Transcribe everything in the listing as written, and let no image into the copy.

........

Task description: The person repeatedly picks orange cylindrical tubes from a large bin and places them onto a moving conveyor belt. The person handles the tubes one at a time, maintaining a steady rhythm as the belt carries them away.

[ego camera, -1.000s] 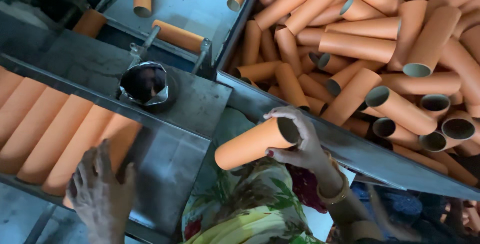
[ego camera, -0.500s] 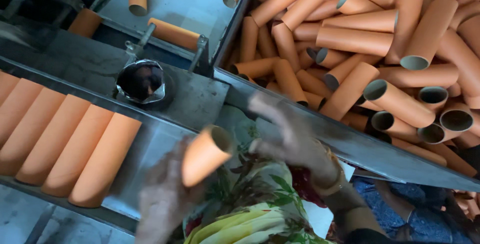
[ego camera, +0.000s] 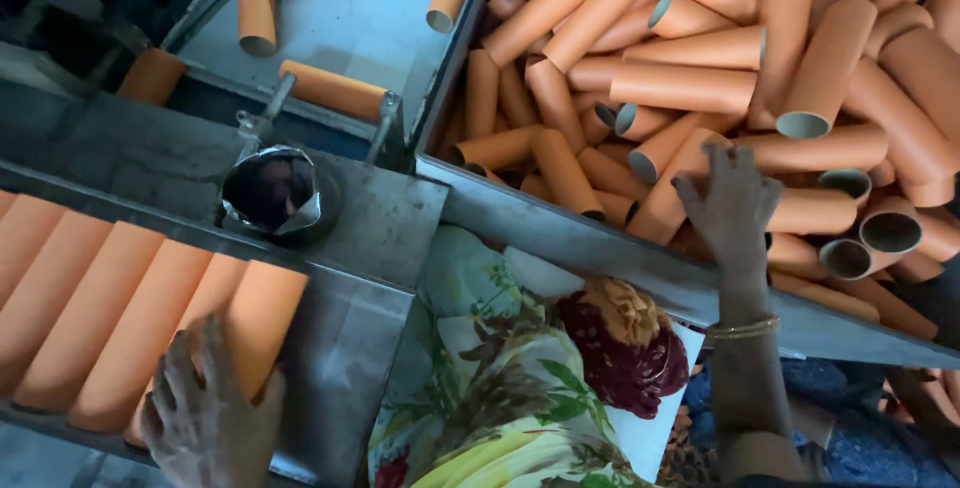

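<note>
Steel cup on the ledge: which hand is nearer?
Left. The left hand rests on the row tubes just below the steel cup; the right hand is far across, in the bin.

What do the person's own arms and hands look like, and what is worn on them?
Both hands are bare, without gloves. The right hand has a thin gold-coloured bangle at the wrist, and no sleeve shows on its forearm. The left hand shows no ring or bangle; its wrist is out of view.
</note>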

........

REPLY TO THE EXERCISE =
Task description: The person repeatedly picks orange cylindrical tubes from a large bin and places them onto a moving conveyor belt. The person handles the tubes one at a time, maintaining a steady rhythm as the belt carries them away.

[ego camera, -1.000s] 
[ego camera, -0.500s] 
[ego camera, +0.000s] 

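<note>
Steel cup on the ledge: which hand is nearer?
Left. The left hand rests on the row tubes just below the steel cup; the right hand is far across, in the bin.

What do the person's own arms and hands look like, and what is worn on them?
Both hands are bare, without gloves. The right hand has a thin gold-coloured bangle at the wrist, and no sleeve shows on its forearm. The left hand shows no ring or bangle; its wrist is out of view.
</note>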

With this, the answer is done.